蕭永賀騎馬過來,冷聲道:“犯下如此大罪,還想回鋪子?都給孤押入牢中。”
宋清音一聽,腦袋轟的一下:“他們犯什麼罪了?經商之人出門一趟有什麼罪?”
“買賣、使用假路引,難道不是罪?”
宋清音有些傻眼,沒想到他會扣住這條不放。
她下了車,走到蕭永賀馬前,仰着臉求他:“太子殿下,這一切都是我吩咐他們辦的,你要抓就抓我好了。”
蕭永賀拿馬鞭擡着宋清音的下巴:“這時候想起來求孤了?晚了!”
朝兒和李全福都跑過來,跪在蕭永賀面前:“太子殿下,都是我們的錯。其實,姑娘她隻是悶得慌,想出去散散心。”

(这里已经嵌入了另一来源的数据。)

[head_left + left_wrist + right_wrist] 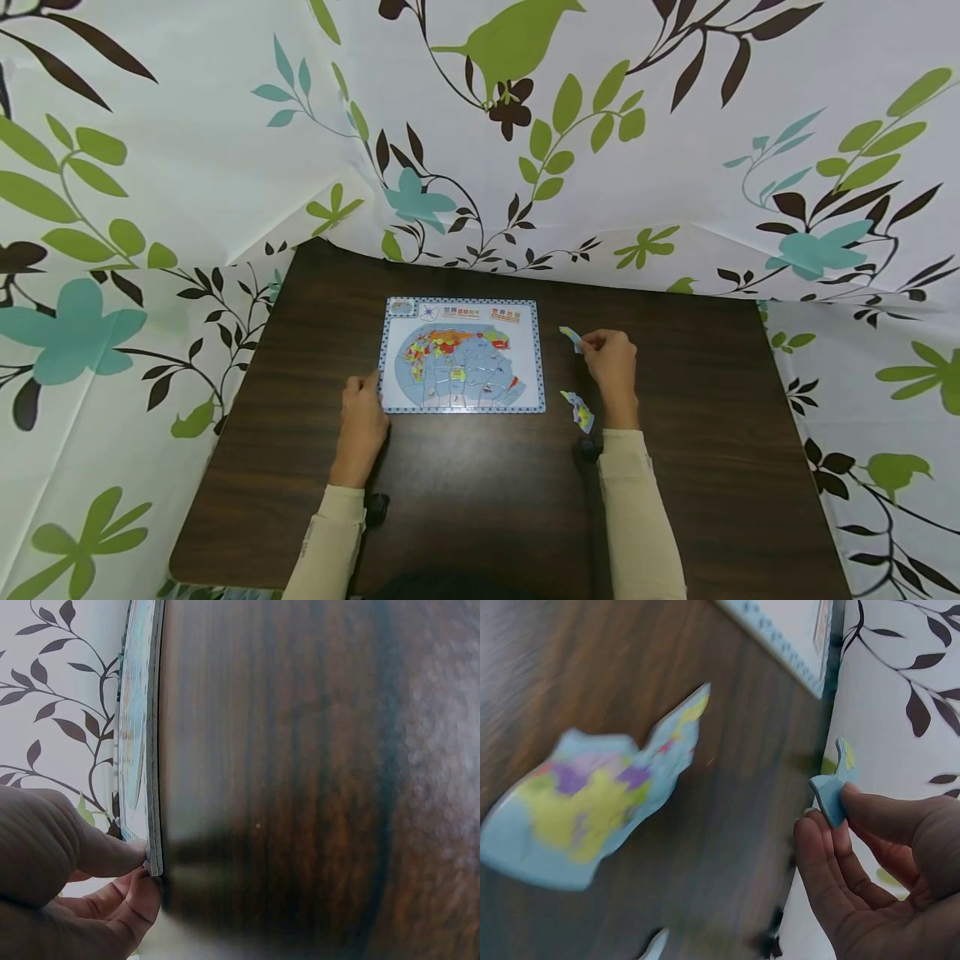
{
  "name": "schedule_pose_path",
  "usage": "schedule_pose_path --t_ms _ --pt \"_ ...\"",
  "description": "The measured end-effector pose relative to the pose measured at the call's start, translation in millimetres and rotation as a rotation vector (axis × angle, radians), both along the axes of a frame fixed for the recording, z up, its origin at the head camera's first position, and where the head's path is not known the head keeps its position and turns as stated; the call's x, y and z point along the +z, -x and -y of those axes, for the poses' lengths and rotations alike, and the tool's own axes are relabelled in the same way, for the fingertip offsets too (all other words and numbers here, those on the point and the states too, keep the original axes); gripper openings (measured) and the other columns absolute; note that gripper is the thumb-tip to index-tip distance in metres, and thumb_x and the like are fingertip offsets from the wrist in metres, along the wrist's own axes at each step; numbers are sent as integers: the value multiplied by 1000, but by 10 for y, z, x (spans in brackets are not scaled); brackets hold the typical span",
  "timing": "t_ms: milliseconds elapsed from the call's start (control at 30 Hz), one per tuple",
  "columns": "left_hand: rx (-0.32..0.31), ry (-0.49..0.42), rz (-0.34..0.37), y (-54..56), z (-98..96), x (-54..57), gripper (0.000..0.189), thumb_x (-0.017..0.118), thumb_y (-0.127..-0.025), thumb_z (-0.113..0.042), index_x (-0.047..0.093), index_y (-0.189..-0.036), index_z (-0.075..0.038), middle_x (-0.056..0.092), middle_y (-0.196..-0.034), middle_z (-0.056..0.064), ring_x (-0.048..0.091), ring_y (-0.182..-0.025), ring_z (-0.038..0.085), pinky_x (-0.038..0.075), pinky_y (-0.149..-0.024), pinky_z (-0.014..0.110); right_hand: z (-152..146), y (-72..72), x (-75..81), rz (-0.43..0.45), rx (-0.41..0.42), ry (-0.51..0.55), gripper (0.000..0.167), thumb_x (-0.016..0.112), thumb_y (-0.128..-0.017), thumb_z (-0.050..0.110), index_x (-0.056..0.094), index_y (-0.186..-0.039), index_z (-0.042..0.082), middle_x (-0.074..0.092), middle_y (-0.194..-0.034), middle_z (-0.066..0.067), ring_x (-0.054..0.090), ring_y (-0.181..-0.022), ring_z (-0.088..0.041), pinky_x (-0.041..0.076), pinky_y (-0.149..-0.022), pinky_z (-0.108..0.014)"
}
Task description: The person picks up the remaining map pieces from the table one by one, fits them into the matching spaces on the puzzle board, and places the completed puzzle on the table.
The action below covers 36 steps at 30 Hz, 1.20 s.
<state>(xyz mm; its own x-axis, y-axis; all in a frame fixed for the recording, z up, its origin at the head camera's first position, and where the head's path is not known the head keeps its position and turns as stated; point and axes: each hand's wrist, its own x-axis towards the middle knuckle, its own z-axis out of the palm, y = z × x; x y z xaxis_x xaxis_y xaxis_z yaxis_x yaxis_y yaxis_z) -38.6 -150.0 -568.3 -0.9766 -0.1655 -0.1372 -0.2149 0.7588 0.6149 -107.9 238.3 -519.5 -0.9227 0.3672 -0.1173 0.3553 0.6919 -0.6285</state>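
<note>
A world map jigsaw puzzle [457, 367] lies on the table, its white board edged with a blue dotted border. My left hand [362, 421] is at the board's left side; in the left wrist view, thumb and fingers pinch the corner of the board [155, 825]. To the right of the board, my right hand [611, 367] holds a small light blue and yellow puzzle piece [832, 787] between thumb and fingers, above the table. Nearer to me lies a loose puzzle piece [592, 810] with yellow, purple and blue on it. The tip of another piece [656, 946] shows at the bottom of the right wrist view.
The dark brown wooden table [480, 492] spreads around the board. Behind it and at both sides hangs a white sheet [660, 150] printed with leaves, flowers and birds. A dark strap or device [377, 508] sits at the left wrist, another [588, 451] at the right.
</note>
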Motion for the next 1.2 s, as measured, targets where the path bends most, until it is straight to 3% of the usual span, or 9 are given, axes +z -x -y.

又對宋清音說道:“姑娘不必給我們求情,有罪責我們承擔就是了。”
蕭永賀看着眼前這一幕,隻覺刺眼得很,他們倒是主仆情深!
難道在她心裡,他連一個丫頭,一個小厮都比不過嗎?
“把他們倆拉下去,打入大牢。”
蕭永賀說完,抽回馬鞭就要走,卻被宋清音一把拉住了。
“你饒了他們,我,我随你處置,你說怎樣就怎樣。”
她眼中滿是懇求和哀愁,連日來晚上沒有睡好,她的臉色有些蒼白,看着更加楚楚可憐。
蕭永賀又心疼又氣憤。回到他身邊,就這樣難過嗎?
他一抖馬鞭,宋清音被甩得倒在了地上,他下意識想伸手去扶,卻又硬生生忍住了。
“把他倆先關到明照街的私宅。”說完,蕭永賀策馬而去。
明照街就是宋清音以前住的宅子,聽蕭永賀這樣說,宋清音才松了一口氣。
隻要朝兒他們不被關入大牢,那就有回旋的餘地。
時隔一個多月,宋清音又回到了這所宅子。
院子依然是她原先住的霞飛院,但裡面的人全都換了,谷娘子不見了,取而代之的一個闆着臉的四十多歲的老嬷嬷。
安平喚她勞嬷嬷。
這一次,宋清音連自己的主屋都不能出,那老嬷嬷指揮着人伺候她洗漱完畢,換了衣服後,就将主屋落了鎖,屋裡還有兩個丫頭站在門口看着她。
雖說是丫頭打扮,但宋清音看得出來,這兩個人都會武功,且功夫不淺。